YOUR ASSIGNMENT | Consider the entries below. Count the lines holding the string "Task" and state the number only.

** WORKING DATA follows **

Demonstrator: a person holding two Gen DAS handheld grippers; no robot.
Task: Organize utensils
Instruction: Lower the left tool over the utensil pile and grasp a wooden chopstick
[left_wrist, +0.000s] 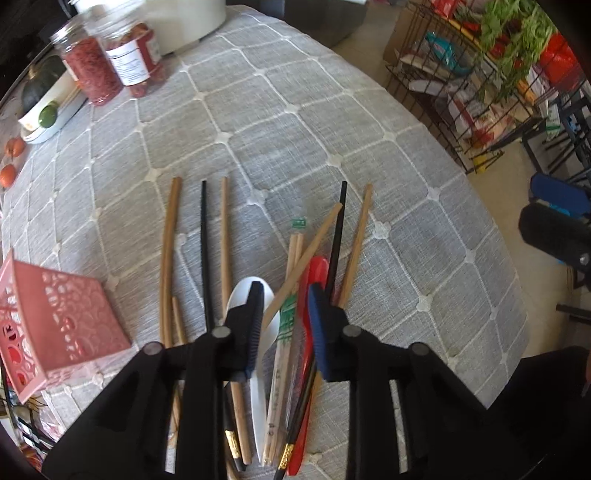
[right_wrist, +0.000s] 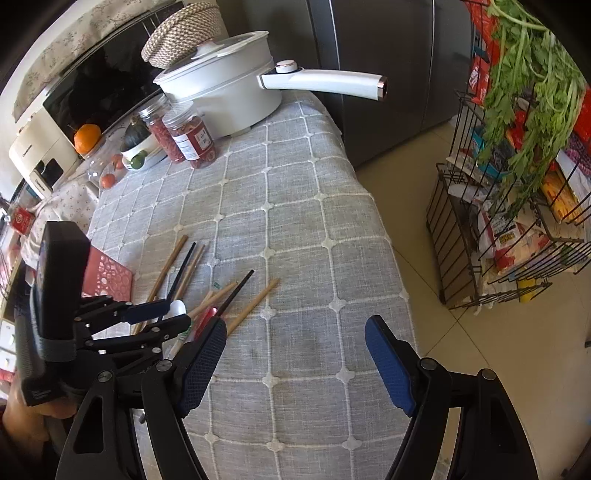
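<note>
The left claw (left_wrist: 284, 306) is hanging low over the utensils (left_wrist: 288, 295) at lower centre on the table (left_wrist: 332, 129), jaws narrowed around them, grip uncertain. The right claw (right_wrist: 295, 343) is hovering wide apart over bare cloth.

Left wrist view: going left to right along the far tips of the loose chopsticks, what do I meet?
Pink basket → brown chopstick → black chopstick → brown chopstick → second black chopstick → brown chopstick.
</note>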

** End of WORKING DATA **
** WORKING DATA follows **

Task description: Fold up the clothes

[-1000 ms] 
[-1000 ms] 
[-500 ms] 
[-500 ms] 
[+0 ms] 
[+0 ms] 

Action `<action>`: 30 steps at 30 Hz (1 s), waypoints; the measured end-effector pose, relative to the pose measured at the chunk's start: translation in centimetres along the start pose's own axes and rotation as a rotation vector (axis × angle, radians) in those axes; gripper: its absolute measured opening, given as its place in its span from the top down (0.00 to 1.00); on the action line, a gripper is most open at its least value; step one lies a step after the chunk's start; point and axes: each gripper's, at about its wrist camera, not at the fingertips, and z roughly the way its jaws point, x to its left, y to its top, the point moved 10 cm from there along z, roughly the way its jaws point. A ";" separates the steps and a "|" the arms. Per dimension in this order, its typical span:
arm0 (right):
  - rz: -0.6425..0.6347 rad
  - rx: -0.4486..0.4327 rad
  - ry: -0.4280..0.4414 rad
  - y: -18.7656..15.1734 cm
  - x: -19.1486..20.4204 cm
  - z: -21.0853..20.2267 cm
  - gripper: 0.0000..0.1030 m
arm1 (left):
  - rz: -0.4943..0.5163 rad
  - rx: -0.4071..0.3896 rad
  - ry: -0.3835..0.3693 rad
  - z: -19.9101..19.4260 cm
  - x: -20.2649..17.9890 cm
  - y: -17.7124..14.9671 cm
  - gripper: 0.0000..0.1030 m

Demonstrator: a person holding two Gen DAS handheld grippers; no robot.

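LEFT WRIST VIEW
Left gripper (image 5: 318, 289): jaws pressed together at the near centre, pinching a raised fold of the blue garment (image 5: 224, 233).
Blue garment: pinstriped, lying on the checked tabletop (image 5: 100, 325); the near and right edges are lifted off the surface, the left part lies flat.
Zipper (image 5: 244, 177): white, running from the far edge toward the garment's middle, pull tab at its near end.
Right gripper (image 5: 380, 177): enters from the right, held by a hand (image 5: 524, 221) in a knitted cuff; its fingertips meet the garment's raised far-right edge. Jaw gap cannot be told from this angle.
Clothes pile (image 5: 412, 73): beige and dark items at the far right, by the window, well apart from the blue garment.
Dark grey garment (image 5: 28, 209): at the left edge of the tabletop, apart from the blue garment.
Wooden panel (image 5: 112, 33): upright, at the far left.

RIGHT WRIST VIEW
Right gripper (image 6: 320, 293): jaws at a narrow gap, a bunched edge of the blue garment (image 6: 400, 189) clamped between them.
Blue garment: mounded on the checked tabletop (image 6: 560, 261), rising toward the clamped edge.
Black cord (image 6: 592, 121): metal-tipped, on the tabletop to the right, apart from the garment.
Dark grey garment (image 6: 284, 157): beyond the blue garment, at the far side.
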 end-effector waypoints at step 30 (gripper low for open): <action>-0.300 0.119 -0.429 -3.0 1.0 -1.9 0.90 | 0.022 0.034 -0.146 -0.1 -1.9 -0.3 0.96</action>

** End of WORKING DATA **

EXERCISE OUTPUT | 2